Background information
- Born: Matteo Professione 29 November 1993 (age 32) Milan, Italy
- Genres: Hip hop; pop rap; conscious hip hop;
- Occupation: Rapper
- Years active: 2011–present

= Ernia =

Italian rapper (born 1993)

Matteo Professione (born 29 November 1993), known professionally as Ernia, is an Italian rapper. He founded the crew Troupe D'Elite with fellow hip hop artist Ghali, also including Maite and producer Fawzi.

== Early life ==
Born in Milan, Ernia is the great-grandson of immigrants: one of his paternal great-grandfather was a Swiss German, while one of his maternal great-grandfathers was an exodate from Rovinj, while being originally from Montenegro.

Raised in the QT8 neighborhood of Milan (a neighborhood that Ernia himself mentions several times in his songs), he was introduced to the world of hip hop mainly through his childhood friend Tedua, with whom he grew up during his pre-teen years.
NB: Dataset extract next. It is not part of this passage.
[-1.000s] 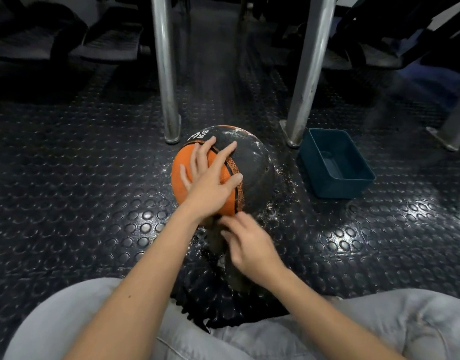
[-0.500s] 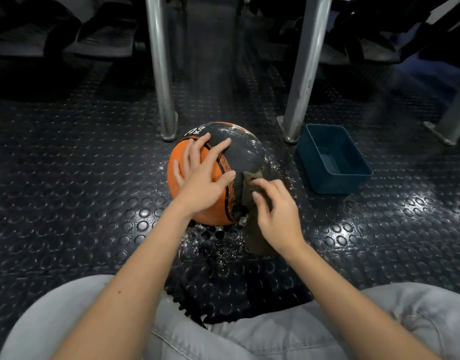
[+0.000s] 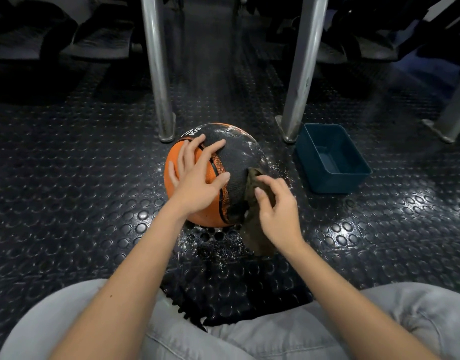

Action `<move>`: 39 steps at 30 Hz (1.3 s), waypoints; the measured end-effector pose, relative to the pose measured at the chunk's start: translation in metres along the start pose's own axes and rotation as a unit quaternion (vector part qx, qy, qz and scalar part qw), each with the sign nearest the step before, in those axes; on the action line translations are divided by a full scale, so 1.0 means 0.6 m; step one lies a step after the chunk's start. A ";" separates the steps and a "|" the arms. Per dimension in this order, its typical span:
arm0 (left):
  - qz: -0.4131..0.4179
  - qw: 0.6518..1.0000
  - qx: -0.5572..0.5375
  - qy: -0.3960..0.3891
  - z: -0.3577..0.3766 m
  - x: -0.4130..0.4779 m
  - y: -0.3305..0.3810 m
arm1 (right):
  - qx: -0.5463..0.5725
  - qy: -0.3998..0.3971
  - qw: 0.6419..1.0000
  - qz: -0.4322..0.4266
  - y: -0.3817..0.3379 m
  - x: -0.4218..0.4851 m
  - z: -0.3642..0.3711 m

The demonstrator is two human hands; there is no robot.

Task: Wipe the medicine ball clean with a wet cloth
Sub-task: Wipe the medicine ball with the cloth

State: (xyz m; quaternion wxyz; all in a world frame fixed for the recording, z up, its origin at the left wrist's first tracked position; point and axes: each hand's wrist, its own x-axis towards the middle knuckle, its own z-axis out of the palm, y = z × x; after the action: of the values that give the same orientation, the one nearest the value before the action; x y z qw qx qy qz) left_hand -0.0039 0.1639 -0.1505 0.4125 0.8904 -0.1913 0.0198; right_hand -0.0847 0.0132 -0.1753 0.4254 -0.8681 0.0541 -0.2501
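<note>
the right hand has swept the cloth up the side of the medicine ball.

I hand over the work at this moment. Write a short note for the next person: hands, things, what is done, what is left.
Left hand: spread on the medicine ball, steadying it.
Right hand: grips the cloth against the ball's right side.
Ball on the wet floor; blue tub to its right.
Done: black panel looks wet.
Left: probably the orange panel and underside.

left hand fingers spread and pressing, right hand fingers curled, pinching
</note>
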 end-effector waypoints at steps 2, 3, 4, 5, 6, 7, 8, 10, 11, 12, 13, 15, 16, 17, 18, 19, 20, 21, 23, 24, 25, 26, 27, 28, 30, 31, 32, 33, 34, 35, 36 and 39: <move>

Ernia then joined the Bonola Family and Razza a Parte, collectives based in the neighboring Bonola neighborhood.

After his musical stint with Troupe D'Elite, which came to an end in 2014, Ernia—who was enrolled in the university’s Department of Modern Languages at the time— dropped out of school, and after a brief job as a waiter, he moved to London, where he lived for five months. This was followed by his first return to Milan, where he worked at the European Institute of Oncology. He then stayed in France, and finally returned permanently to Italy.

Alongside the resumption of his musical career in 2016, Ernia re-enrolled in college, once again in the Department of Languages.

== Career ==
=== 2011-2014: Beginnings ===

When we first released our trap tracks—which were very fleeting and lighthearted—we got absolutely slammed. Everyone was still too busy trying to come across as something they weren’t; a lot of them started acting all high and mighty. About four years later, they all started making trap.
— Ernia

In 2011, alongside Ghali (then known as Ghali Foh), singer Maite Zoe Dall'Asen (Maite), and producer Fawzi (Fonzi Beat), he joined the group Troupe D'Elite under the stage name ErNyah. The group was soon signed by Gué Pequeno to Tanta Roba, a label founded that same year by Fini jointly with DJ Harsh.

In 2012, Troupe D'Elite released the self-titled EP (featuring Don Joe), but it was met with negative reviews. The following year, the group participated in the auditions for the talent show Amici di Maria De Filippi, without achieving success. Meanwhile, in collaboration with Ghali, Maite, Sfera Ebbasta, and other emerging artists, Ernia released the solo mixtape N.G.R.B., produced by Charlie Charles.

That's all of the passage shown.